Your instructions
Skipping the images, transcribe each record below as it is.

Entries shown
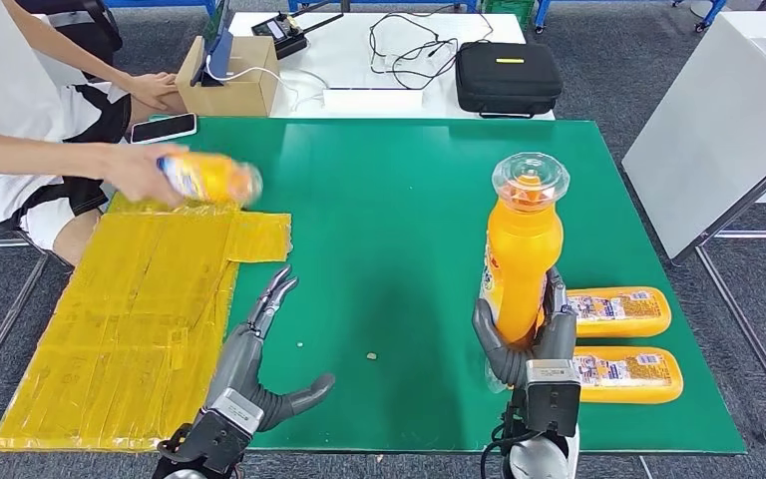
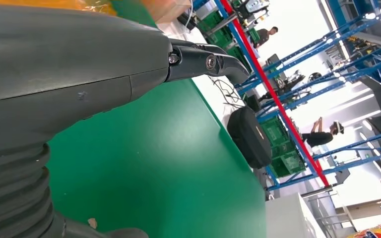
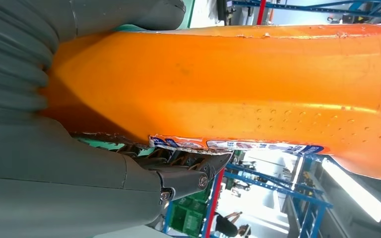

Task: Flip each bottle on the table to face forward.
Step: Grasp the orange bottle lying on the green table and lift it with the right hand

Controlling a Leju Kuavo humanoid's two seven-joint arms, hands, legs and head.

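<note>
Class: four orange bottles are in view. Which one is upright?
The bottle in the right hand, orange bottle, cap up. Two bottles lie flat beside it; a person holds another sideways.

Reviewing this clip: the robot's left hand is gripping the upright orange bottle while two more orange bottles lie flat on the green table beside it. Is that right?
Not quite: the head view shows the right hand, not the left, gripping the upright orange bottle. The left hand holds nothing, fingers spread over the green table. The rest stands: two orange bottles lie flat beside the held one.
</note>
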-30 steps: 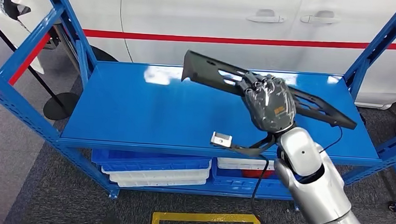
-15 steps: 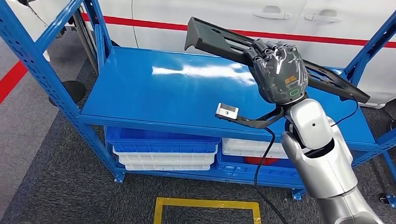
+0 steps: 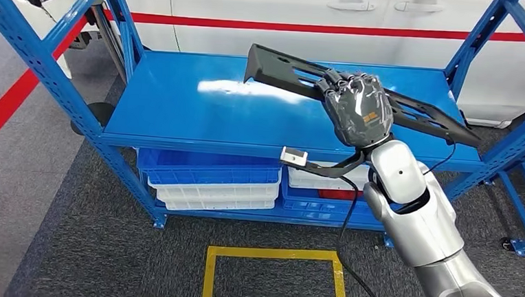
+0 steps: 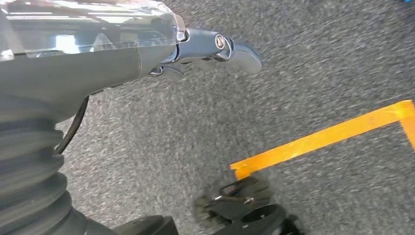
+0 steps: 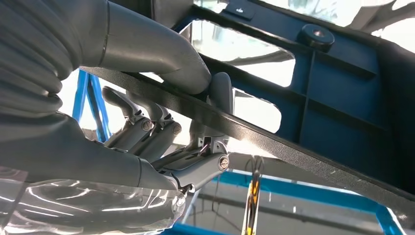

Exercise solution
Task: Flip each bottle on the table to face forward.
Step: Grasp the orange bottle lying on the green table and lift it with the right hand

Controlling a Leju Kuavo humanoid's two seven-joint arms, hands, legs and head.

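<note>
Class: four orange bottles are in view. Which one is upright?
The bottle in the right hand, orange bottle, cap up. Two bottles lie flat beside it; a person holds another sideways.

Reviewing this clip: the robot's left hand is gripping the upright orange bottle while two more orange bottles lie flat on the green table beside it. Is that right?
Not quite: the head view shows the right hand, not the left, gripping the upright orange bottle. The left hand holds nothing, fingers spread over the green table. The rest stands: two orange bottles lie flat beside the held one.
</note>
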-30 steps: 
-15 steps: 
+0 steps: 
+0 steps: 
+0 steps: 

The complete output has now been given.